PROBLEM TO WORK ON:
Copy out all the lines of the data precisely, omitting any pictures.

DATA:
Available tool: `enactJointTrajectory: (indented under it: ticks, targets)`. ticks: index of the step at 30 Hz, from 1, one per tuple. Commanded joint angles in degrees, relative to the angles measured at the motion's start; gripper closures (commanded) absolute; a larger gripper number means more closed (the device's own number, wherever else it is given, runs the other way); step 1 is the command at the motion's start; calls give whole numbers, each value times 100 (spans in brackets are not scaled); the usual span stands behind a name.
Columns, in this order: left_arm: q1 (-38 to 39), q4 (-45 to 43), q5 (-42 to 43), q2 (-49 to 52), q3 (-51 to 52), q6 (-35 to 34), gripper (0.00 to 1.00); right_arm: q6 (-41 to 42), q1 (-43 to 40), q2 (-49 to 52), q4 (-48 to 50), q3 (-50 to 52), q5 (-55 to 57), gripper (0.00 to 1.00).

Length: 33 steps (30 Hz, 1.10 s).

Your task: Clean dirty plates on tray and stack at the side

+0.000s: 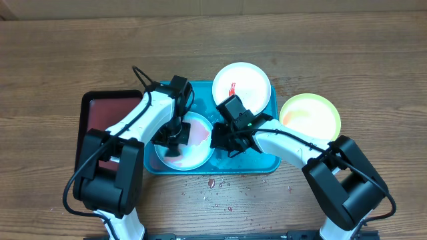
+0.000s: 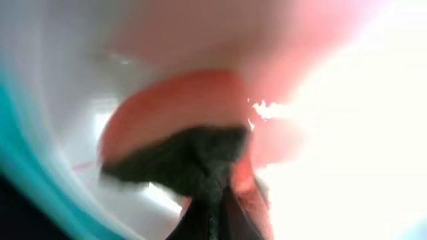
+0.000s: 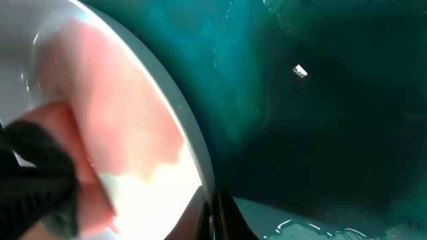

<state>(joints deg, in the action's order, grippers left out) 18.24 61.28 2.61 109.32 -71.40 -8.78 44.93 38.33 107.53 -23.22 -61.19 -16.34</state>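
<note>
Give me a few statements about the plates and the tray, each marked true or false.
1. The white plate has a red smear. True.
2. The yellow-green plate lies in the blue tray. False: it sits on the table beside the tray.
3. The left gripper is over the aqua plate. True.
4. The three plates are stacked. False: they lie apart, none on another.

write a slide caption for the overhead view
Left gripper down on the smeared aqua plate in the turquoise tray, right gripper pinching its rim; white plate and yellow-green plate wait
</note>
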Motion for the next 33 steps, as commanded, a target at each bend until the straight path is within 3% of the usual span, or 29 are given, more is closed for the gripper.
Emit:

REPLY:
Available tool: `enactJointTrajectory: (indented under it: ticks, targets)`. ticks: index of the step at 30 Hz, from 1, one per tuple. Commanded joint angles in degrees, relative to the angles measured at the motion's start; gripper closures (commanded) absolute; a larger gripper number means more closed (the device's own number, wherever else it is given, runs the other way); step 1 is the command at the motion's start; calls give whole numbers, each value times 100 (spans in brackets are not scaled); the usual span stands behind a name.
Columns, in this order: left_arm: q1 (-38 to 39), q4 (-45 to 43), q5 (-42 to 43), q2 (-49 to 52), q3 (-51 to 52), q6 (-35 to 34), gripper (0.00 to 1.00); right_arm: q6 (-41 to 42), q1 (-43 to 40), q2 (-49 to 52), q4 (-48 to 50), q3 (-50 to 52), q5 (-55 to 57), gripper (0.00 to 1.00).

Length: 33 steps (30 Hz, 1.10 s).

Your task: Clean dirty plates on tray and stack at the side

+0.000s: 
+0.000s: 
+0.000s: 

<state>(joints deg, in the action's order, grippers left out) 18.24 61.28 2.61 109.32 -71.40 -8.78 44.93 38.33 107.53 -23.22 -61.19 -16.34</state>
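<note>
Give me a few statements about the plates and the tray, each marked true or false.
1. The white plate has a red smear. True.
2. The yellow-green plate lies in the blue tray. False: it sits on the table beside the tray.
3. The left gripper is over the aqua plate. True.
4. The three plates are stacked. False: they lie apart, none on another.

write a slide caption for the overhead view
Left gripper down on the smeared aqua plate in the turquoise tray, right gripper pinching its rim; white plate and yellow-green plate wait
</note>
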Motion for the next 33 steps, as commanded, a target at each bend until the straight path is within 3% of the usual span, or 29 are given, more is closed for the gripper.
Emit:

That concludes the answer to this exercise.